Repeat the lines below exactly as written, please, from the line with "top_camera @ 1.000" to the line with "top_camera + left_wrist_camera", both lines included, and no others.

···

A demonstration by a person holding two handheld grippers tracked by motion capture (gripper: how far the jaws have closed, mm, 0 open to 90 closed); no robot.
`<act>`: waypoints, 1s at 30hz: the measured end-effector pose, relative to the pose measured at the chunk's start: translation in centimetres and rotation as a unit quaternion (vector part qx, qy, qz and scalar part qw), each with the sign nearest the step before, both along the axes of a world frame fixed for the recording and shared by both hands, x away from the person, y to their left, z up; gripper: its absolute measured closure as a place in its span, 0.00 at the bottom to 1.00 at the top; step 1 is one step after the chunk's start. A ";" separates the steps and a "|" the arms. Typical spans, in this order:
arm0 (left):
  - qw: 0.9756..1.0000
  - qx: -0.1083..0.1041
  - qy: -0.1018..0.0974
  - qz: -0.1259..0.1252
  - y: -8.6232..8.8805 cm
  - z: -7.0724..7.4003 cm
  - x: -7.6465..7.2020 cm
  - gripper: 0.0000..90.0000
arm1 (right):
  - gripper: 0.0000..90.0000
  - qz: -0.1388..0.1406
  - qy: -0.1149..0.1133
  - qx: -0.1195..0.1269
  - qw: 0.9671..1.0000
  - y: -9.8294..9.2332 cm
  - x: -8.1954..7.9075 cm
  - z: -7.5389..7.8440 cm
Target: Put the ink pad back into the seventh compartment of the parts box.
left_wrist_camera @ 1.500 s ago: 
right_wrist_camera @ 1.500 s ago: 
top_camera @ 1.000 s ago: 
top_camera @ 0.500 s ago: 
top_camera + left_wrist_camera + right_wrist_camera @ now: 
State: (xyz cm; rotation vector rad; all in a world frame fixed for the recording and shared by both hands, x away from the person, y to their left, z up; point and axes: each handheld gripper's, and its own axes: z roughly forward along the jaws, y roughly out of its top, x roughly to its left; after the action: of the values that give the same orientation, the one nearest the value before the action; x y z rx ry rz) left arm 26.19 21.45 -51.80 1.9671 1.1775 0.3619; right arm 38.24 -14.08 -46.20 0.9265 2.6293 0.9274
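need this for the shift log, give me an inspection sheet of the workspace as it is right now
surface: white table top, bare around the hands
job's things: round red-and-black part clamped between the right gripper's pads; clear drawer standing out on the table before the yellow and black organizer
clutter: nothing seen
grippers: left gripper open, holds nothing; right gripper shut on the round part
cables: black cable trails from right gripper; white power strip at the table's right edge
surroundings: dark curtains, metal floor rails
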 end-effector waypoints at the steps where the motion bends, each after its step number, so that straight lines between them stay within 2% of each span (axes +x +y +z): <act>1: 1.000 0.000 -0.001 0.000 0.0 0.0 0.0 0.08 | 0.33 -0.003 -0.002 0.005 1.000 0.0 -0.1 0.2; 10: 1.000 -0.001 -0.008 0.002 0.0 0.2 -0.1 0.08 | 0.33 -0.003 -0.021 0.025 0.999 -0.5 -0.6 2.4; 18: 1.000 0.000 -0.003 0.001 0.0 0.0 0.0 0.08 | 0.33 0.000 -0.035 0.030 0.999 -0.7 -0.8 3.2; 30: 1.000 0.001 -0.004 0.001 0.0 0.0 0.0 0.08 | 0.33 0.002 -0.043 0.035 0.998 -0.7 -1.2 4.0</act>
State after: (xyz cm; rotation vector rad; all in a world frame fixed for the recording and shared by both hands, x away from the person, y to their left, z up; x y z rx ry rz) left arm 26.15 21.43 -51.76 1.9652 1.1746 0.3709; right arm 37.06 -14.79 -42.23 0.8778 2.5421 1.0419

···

## Output below
top_camera @ 1.000 s ago: 
top_camera @ 0.500 s ago: 
top_camera + left_wrist_camera + right_wrist_camera @ now: 

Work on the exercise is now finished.